El vicepresidente primero y ministro de Economía, Comercio y Empresa, Carlos Cuerpo, alertó este jueves desde las Asambleas del Fondo Monetario Internacional (FMI) y el Banco Mundial del coste económico que ya está teniendo la guerra de Irán y aseguró que el Gobierno estudia posibles medidas preventivas de ahorro energético, entre ellas el teletrabajo voluntario para los funcionarios. El ministro describió un clima de “preocupación generalizada” entre gobiernos y organismos internacionales por el impacto del conflicto y por el riesgo de que se prolongue en el tiempo.
El ministro evitó concretar nuevas actuaciones si la guerra se prolonga, pero dejó claro que el Ejecutivo mantiene una evaluación continua del conflicto para ajustar la respuesta si fuera necesario. En ese seguimiento, destacó la atención sobre el suministro de combustibles para la aviación, aunque recordó que España cuenta con una posición comparativamente favorable por su capacidad de refino.
En ese marco, el Gobierno estudia junto a la Comisión Europea posibles medidas preventivas de ahorro energético. Entre ellas, Cuerpo mencionó el teletrabajo voluntario en la Administración como una herramienta que podría contribuir a reducir el consumo. La referencia llega después de que distintos organismos internacionales hayan empezado a recomendar a los países que preparen planes de contención energética ante una eventual prolongación del conflicto.
Pese a la incertidumbre, el ministro aseguró que el impacto sobre el turismo está siendo por ahora limitado e incluso parcialmente compensado por el desvío de flujos hacia España desde otros destinos. Los datos de Semana Santa, afirmó, siguen mostrando una evolución positiva en ocupación y estancias, aunque advirtió de que las próximas semanas serán clave para medir el alcance real del conflicto.
El ministro defendió, además, que España mantiene margen presupuestario para responder a esta crisis sin comprometer la ejecución de los fondos europeos, cuyo despliegue entra en su recta final. El objetivo del Gobierno, dijo, es aprovechar “hasta el último euro” del plan de recuperación en un entorno internacional cada vez más incierto.
200 millones para biotecnológicas
Cuerpo señaló que los últimos informes del FMI suponen un “toque de atención” sobre el deterioro del escenario económico global y sus efectos sobre los precios, el crecimiento y la actividad empresarial. En este contexto, defendió que España, junto a otros países, está insistiendo en la necesidad de “avanzar por la vía diplomática” para poner fin a la guerra y limitar sus consecuencias económicas.
El ministro explicó que el ambiente tanto en el G20 como en el resto de reuniones multilaterales está marcado por esa inquietud compartida y por la necesidad de actuar “con responsabilidad” para proteger a ciudadanos y empresas. Sobre la posición de Estados Unidos, evitó anticipar conclusiones y señaló que se irá conociendo en el transcurso de los encuentros previstos estos días, en los que no hay cerrada una reunión bilateral específica.
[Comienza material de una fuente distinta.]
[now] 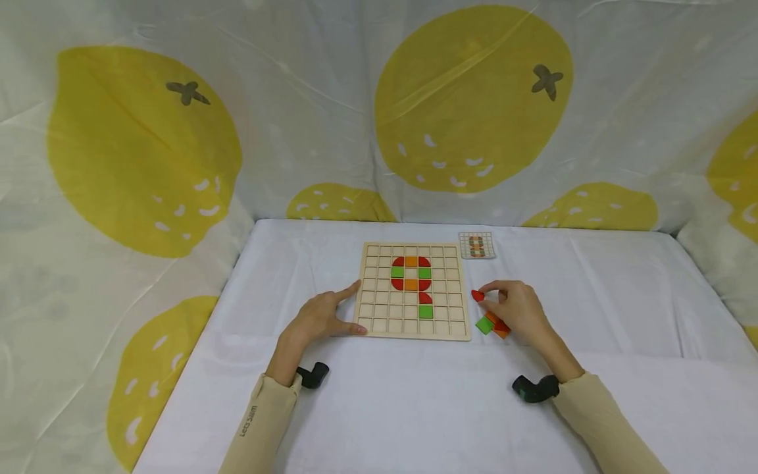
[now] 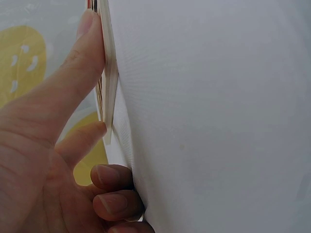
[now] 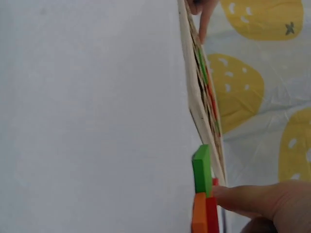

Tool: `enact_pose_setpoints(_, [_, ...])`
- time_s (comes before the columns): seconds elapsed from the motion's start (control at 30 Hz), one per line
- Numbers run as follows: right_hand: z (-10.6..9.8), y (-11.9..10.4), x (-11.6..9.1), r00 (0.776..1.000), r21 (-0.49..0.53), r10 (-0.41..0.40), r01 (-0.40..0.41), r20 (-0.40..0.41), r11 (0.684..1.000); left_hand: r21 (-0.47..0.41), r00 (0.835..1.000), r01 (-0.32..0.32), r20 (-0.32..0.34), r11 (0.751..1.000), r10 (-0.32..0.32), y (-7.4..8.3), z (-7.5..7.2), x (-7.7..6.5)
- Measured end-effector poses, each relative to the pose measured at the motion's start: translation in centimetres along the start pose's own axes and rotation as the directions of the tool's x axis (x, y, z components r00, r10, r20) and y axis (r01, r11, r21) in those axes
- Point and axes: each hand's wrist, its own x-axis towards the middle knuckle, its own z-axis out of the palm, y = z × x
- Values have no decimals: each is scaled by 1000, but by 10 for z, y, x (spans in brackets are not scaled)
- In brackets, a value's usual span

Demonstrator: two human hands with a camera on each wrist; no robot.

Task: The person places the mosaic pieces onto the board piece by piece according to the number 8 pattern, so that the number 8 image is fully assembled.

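A wooden grid board (image 1: 379, 322) lies flat on the table, with red, orange and green tiles forming a ring and two more below it. My left hand (image 1: 320, 316) is at its near left corner: the thumb (image 2: 73, 73) rests along the near edge and the straight index finger touches the left edge. In the left wrist view the other fingers curl against the cloth. Right of the board, my right hand (image 1: 518, 309) pinches a red rounded tile (image 1: 477, 295) between thumb and index finger. Just below it lies a small pile with a green square tile (image 1: 484, 325) and orange and red ones.
A small pattern card (image 1: 477, 253) with a grid picture lies beyond the board's right corner. White cloth (image 1: 414, 408) covers the table. A lemon-print curtain (image 1: 331, 118) hangs behind and at the sides.
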Motion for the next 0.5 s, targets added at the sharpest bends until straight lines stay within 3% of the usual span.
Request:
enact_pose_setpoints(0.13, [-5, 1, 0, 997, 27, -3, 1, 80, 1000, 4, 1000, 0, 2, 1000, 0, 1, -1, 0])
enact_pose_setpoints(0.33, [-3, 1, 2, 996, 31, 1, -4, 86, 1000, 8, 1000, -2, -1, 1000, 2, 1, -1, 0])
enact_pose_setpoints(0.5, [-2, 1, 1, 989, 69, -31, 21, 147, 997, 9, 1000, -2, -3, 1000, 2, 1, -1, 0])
En paralelo, Cuerpo puso en valor la agenda institucional mantenida con autoridades norteamericanas. Entre otros hitos, avanzó en Boston un proyecto para impulsar un fondo de inversión de unos 200 millones de euros destinado a empresas biotecnológicas españolas y estadounidenses, y anunció la apertura de una nueva oficina comercial en la ciudad. Ambas iniciativas, subrayó, responden a la estrategia del Gobierno de reforzar la presencia empresarial en Estados Unidos y aportar “estabilidad y predecibilidad” en un contexto incierto.
Pese al empeoramiento del entorno internacional, el ministro defendió que España afronta esta crisis “mejor preparada” que en ocasiones anteriores. Destacó el dinamismo de la economía española, con mejores perspectivas de crecimiento que otras grandes economías avanzadas, y una posición fiscal más sólida, con superávit primario en 2025 y una deuda pública cercana a los niveles previos a la pandemia. También resaltó el avance de las energías renovables, que reduce la dependencia exterior y mejora la autonomía energética.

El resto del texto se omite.